▸ **Exercise details**: Each line of the data below from the one holding "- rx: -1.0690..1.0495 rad" to the one holding "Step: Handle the", inclusive, is to be reproduced exactly; no other line belongs in the answer.

Records section start

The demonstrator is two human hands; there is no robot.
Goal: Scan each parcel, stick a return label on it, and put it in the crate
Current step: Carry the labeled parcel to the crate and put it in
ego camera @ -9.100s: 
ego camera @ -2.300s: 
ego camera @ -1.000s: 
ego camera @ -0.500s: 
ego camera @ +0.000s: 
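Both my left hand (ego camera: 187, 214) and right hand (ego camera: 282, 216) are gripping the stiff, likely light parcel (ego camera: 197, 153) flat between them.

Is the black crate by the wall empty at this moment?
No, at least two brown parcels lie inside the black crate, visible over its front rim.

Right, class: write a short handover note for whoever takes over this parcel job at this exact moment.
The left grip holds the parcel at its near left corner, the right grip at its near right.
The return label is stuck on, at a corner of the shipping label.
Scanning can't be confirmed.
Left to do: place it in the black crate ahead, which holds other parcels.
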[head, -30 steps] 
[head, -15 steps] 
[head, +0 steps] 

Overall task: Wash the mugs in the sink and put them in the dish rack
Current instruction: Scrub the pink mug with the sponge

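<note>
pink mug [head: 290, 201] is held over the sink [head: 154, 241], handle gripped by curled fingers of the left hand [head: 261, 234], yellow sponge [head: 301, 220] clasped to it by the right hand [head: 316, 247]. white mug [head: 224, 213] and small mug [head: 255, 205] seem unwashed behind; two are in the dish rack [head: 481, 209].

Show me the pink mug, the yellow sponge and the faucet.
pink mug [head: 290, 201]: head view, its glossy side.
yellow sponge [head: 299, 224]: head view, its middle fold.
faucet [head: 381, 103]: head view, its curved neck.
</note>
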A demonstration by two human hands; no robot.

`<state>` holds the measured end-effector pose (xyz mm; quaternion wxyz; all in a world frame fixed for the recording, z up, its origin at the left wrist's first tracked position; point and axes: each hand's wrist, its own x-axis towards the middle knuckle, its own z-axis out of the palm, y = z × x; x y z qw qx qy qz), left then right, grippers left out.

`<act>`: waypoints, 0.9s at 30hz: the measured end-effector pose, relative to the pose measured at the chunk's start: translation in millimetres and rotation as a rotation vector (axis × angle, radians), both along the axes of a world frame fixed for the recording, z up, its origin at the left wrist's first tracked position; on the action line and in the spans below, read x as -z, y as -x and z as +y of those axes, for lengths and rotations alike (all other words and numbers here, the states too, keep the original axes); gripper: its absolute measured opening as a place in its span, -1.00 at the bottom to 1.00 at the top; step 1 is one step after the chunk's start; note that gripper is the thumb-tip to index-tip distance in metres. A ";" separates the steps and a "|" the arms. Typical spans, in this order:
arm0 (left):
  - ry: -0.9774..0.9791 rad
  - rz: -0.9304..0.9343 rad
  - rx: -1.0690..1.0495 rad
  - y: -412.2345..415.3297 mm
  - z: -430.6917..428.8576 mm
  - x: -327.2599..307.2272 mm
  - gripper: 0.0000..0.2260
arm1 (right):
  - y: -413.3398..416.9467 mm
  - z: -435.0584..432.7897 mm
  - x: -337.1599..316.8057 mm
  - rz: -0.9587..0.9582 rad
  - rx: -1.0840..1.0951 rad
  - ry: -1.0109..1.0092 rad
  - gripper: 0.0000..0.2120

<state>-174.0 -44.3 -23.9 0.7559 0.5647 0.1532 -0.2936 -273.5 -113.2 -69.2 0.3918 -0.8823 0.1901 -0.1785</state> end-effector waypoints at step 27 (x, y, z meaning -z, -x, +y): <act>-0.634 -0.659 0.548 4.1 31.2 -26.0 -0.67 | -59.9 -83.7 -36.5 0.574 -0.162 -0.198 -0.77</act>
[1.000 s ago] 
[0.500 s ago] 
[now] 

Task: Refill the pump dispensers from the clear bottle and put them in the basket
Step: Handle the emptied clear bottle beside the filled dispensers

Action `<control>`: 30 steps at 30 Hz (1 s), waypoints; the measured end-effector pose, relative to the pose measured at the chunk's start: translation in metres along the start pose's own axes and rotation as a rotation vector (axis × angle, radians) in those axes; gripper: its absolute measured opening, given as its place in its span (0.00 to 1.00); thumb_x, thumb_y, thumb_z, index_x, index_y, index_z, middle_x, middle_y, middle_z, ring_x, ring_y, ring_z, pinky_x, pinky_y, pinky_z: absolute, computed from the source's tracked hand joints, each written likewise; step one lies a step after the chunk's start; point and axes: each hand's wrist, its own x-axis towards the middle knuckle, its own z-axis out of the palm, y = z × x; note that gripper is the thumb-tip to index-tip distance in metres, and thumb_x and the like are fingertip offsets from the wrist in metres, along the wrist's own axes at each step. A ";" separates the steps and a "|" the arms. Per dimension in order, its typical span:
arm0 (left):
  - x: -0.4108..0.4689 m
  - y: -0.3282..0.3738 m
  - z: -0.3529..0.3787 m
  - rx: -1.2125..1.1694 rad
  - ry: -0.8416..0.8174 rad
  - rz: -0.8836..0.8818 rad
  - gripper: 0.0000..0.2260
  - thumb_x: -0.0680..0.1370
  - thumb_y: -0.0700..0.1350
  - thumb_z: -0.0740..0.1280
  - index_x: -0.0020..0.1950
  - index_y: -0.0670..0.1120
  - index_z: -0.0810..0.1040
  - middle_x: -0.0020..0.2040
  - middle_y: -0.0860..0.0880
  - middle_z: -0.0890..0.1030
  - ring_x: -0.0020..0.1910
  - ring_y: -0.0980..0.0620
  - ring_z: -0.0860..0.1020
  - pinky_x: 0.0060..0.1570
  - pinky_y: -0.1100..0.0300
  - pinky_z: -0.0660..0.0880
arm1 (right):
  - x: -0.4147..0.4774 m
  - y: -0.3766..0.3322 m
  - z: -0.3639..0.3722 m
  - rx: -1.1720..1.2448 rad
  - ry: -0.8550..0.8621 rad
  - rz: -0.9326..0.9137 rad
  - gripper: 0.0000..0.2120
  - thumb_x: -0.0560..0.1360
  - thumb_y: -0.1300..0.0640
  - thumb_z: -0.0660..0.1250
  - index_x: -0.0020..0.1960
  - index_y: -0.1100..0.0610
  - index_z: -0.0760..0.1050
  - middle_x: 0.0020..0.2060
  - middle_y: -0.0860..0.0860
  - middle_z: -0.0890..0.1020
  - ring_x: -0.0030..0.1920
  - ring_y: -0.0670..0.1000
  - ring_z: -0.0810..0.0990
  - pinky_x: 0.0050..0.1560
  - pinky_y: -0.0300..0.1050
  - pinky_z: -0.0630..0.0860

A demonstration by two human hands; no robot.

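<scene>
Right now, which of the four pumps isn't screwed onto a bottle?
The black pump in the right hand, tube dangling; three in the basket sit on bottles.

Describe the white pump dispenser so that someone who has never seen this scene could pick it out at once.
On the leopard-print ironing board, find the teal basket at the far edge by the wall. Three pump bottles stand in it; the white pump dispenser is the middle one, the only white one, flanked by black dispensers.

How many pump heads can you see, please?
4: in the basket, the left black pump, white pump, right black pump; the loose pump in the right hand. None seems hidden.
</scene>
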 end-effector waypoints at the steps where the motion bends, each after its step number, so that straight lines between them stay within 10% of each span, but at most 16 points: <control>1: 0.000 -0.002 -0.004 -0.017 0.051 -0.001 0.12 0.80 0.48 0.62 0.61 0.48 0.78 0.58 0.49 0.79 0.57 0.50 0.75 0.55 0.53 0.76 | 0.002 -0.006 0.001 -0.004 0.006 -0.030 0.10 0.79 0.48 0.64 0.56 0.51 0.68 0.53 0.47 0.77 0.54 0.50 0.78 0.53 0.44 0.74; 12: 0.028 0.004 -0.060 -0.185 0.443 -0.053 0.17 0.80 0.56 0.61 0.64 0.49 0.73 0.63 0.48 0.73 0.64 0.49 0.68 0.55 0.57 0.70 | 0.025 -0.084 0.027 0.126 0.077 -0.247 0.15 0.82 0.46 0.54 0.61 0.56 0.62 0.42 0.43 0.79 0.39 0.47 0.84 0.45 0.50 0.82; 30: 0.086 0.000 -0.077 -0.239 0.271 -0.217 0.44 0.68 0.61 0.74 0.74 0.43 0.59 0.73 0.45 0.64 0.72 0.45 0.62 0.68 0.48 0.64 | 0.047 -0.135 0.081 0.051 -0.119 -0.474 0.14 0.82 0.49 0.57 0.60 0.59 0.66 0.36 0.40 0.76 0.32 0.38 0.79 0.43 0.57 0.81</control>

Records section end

▸ **Solution to the problem**:
  - rx: -1.0690..1.0495 rad
  - y: -412.2345..415.3297 mm
  - z: -430.6917..428.8576 mm
  - x: -327.2599..307.2272 mm
  - gripper: 0.0000..0.2260
arm1 (right):
  - y: -413.3398..416.9467 mm
  - z: -435.0584..432.7897 mm
  - x: -337.1599..316.8057 mm
  - rz: -0.9587..0.9582 rad
  - rx: -1.0840..1.0951 rad
  - ry: -1.0109..1.0092 rad
  - gripper: 0.0000..0.2120

<state>-174.0 -44.3 -23.9 0.7559 0.5647 0.1532 -0.2936 -273.5 -113.2 -69.2 0.3918 -0.8823 0.1901 -0.1785</state> end-effector waypoints at step 27 (x, y, z meaning -z, -x, +y): <act>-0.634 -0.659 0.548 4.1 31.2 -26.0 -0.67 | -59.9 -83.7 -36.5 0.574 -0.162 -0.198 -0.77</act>
[1.000 s ago] 
[0.500 s ago] 
[now] 

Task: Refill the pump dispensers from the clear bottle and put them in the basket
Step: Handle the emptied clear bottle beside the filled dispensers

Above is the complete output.